In December 2015, the 10-episode documentary series Making a Murderer hit Netflix. By then, the podcast Serial had been out for a year and downloaded millions of times, unlocking our collective thirst for revisiting closed trials. Looking back, it’s evident the first season of Making a Murderer is an essential fixture in a cultural true crime craze. The show spurred Reddit theories threads, outrages, and controversies. Now, it's spurring a sequel. The second season of Making a Murderer landed on Netflix on October 19.
Since Making a Murderer premiered, we’ve all moved on with our lives – binge-watched other true crime documentaries, hurdled past personal milestones. Meanwhile, Steven Avery and his nephew Brendan Dassey, the subjects of the documentary, have stayed put. Come season 2 of Making a Murderer, which Netflix states will focus on the "post-conviction process," we'll see what's happened to Dassey and Avery since their sentencing.
Where are they now? Succinctly put, Avery and Dassey are in prison. Making a Murder concludes with Avery and Dassey's sentencing: In 2007, Avery and Dassey were both convicted for the murder of 25-year-old photographer Teresa Halbach in separate trials. Avery was sentenced to life in prison without the possibility of parole, whereas Dassey will be eligible for parole in 2048. Making a Murderer, however, raises questions about the veracity of the sentencing — and the local Wisconsin police’s potential involvement in swaying the case. Avery and Dassey pled not guilty during the trial and continue to maintain their innocence.
What happened to Steven Avery?
First, let’s situate Avery within his larger history. Long before the events of Making a Murderer occurred, Avery served 18 years in prison for a crime he did not commit. In 1985, Avery was wrongfully convicted of sexual assault and attempted murder of Penny Beerntsen. Years later, DNA testing revealed a man named Gregory Allen, who was suspected in other similar sex crimes, was actually responsible for assaulting Beerntsen. Avery was exonerated in 2003. Upon his release, Avery filed a $36 million lawsuit against Manitowoc County for negligence in their policing and investigation (the case was settled out of court). Then, in 2005, Avery once again became the target of police scrutiny — this time as the the prime suspect in Halbach’s murder.
Avery and his nephew, Dassey, were convicted in 2007 and sentenced to life in prison. A month after Making a Murderer aired, Avery's new lawyer, Kathleen Zellner, filed an appeal for a retrial. Zellner claimed Avery’s lawyers in the initial trial, Dean Strang and Jerry Buting, of providing her client with ineffective council.
Zellner hoped to uncover new evidence and bring the case to retrial. In June 2017, Zellner did just that. Zellner filed a 1,272-page motion that accused Halbach’s ex-boyfriend, Ryan Hillegas, of committing Halbach’s murder. However, in October 2017, Zellner’s request for a retrial was denied. “The defendant has failed to establish any grounds that would trigger the right to a new trial in the interests of justice,” Judge Angela Sutkiewicz of Sheboygan County, WI said during the ruling. Zellner was not swayed. Despite Judge Sutkiewicz saying “no further consideration” would be given to Avery’s case, Zellner stated her determination to appeal the decision. In November 2017, Zellner filed documents implicating Dassey’s older brother, Bobby, in Halbach's murder.

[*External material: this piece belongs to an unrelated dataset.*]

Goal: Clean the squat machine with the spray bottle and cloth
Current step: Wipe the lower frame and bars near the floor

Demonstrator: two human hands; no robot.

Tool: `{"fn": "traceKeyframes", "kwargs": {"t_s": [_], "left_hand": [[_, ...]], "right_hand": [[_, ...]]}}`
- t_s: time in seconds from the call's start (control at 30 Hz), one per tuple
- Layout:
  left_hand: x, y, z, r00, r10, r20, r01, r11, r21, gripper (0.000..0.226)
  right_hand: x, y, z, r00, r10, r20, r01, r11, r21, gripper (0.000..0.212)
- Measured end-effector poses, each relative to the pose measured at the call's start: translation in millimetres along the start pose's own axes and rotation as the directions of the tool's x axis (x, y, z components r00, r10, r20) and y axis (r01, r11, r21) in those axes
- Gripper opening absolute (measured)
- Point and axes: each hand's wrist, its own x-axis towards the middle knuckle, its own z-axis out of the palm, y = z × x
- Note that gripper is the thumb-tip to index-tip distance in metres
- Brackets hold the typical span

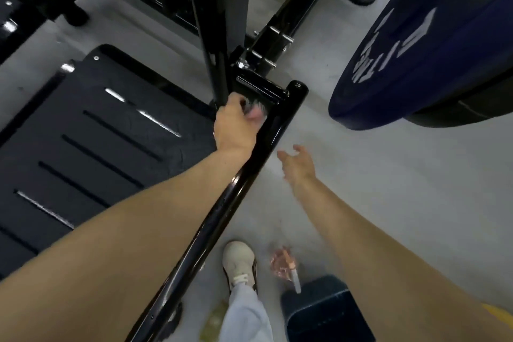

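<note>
Grey gym floor [388,175] throughout. Left hand [236,125] grips the cloth [256,113], pressing it on the squat machine [273,125] frame joint at centre, evidently wiping. Right hand [298,165], fingers spread, holds nothing. Spray bottle [283,261], blurred, sits lower centre. White lettering on the blue weight plate [416,50] is unreadable.

The cloth [256,113] is smeared by motion and mostly hidden under the left hand [236,126], whose fingertips cannot be seen. The spray bottle [283,261] is blurred and its shape is not clear. The blue weight plate [433,86] is cut by the right edge, and its white lettering [388,44] cannot be read. The footplate [91,141] runs out at the left edge.
</note>
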Motion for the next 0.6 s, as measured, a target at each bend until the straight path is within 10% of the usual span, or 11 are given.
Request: {"fn": "traceKeyframes", "kwargs": {"t_s": [0.2,0.4,0.5,0.6], "left_hand": [[48.8,34.6,26.9,0.910,0.386,-0.153,-0.361,0.917,0.170,0.024],[57.3,37.5,60.7,0.850,0.413,0.326,-0.523,0.731,0.438,0.038],[57.1,32.8,52.1,0.734,0.481,0.480,-0.679,0.531,0.506,0.044],[82.3,22.8,33.0,0.582,0.535,0.612,-0.766,0.107,0.634,0.047]], "right_hand": [[18.2,-32.8,16.5,0.996,-0.086,0.038,0.084,0.995,0.048,0.061],[31.4,-44.9,25.4,0.998,0.040,-0.057,-0.031,0.988,0.153,0.013],[36.5,-46.5,23.4,0.994,0.093,-0.056,-0.081,0.978,0.190,0.020],[37.1,-45.8,23.2,0.997,0.076,-0.019,-0.074,0.991,0.110,0.036]]}}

What happened to Brendan Dassey?
In 2017, Brendan Dassey nearly walked free. Dassey, who is intellectually impaired, was 16 at the time of the trial. During a four-hour confession, Dassey confessed to helping his uncle, Avery, kill Halbach. However, he later recanted and claimed the confession was coerced.
After Dassey was convicted, a lower court and later a three-judge panel of an appeals court deemed Dassey’s confession involuntary. However, those decisions were nullified in December 2017 when the Seventh Circuit Court of Appeals upheld Dassey’s initial conviction by a vote of 4 to 3, meaning that Dassey would have to carry out his sentence. The three dissenting judges wrote a scathing response to the decision. “Dassey was subjected to myriad psychologically coercive techniques, but the state court did not review his interrogation with the special care required by Supreme Court precedent. His confession was not voluntary and his conviction should not stand, and yet an impaired teenager has been sentenced to life in prison,” Judge Ilana Rovner wrote.
So, what’s next?
Surely, the next 10 episodes of Making a Murderer will examine the post-conviction efforts of Avery, Dassey, and their legal teams.

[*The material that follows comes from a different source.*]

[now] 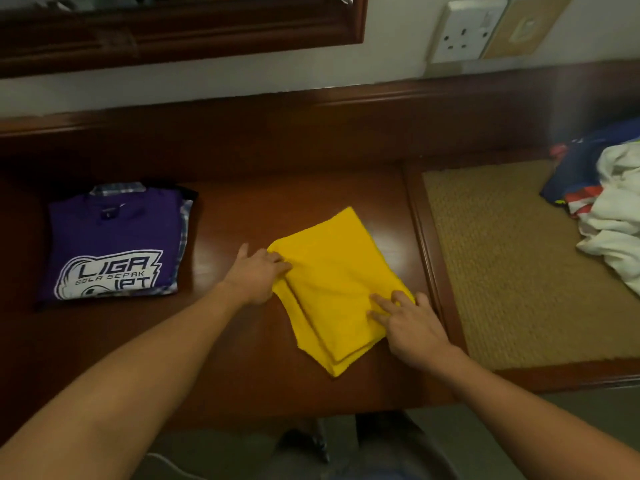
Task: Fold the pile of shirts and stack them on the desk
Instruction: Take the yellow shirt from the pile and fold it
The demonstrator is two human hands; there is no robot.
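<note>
Right hand (412, 327): straight fingers press near-right corner of yellow shirt (332, 271); left hand (256, 275): fingers bent on its left corner, grip unclear. It lies folded on desk (259, 358), long axis near-right to far-left. Stack (110, 237) left of it, nearest the left hand; pile (613, 216) far right.

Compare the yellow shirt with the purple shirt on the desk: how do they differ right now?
The yellow shirt is plain; the purple shirt carries a white logo. The yellow shirt lies alone, askew on the desk; the purple shirt tops a stack, squared up. The left hand and right hand rest on the yellow shirt; nothing touches the purple shirt. Both are folded.
</note>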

There may be more to the story. Production of the docuseries Convicting A Murderer, which filmmaker Shawn Rech claims will give the "other side" of the trial, began on February 22, 2018. Convicting a Murderer will include more of law enforcement’s perspective than Making a Murderer did.
“When Making A Murderer was produced, many on the law enforcement side of the story could not, or would not, participate in the series, which resulted in a one-sided analysis of the case,” Rech told Deadline. “This docuseries will examine the case and the allegations of police wrongdoing from a broader perspective. It will also share with viewers the traumatic effects of being found guilty and vilified in the court of public opinion.”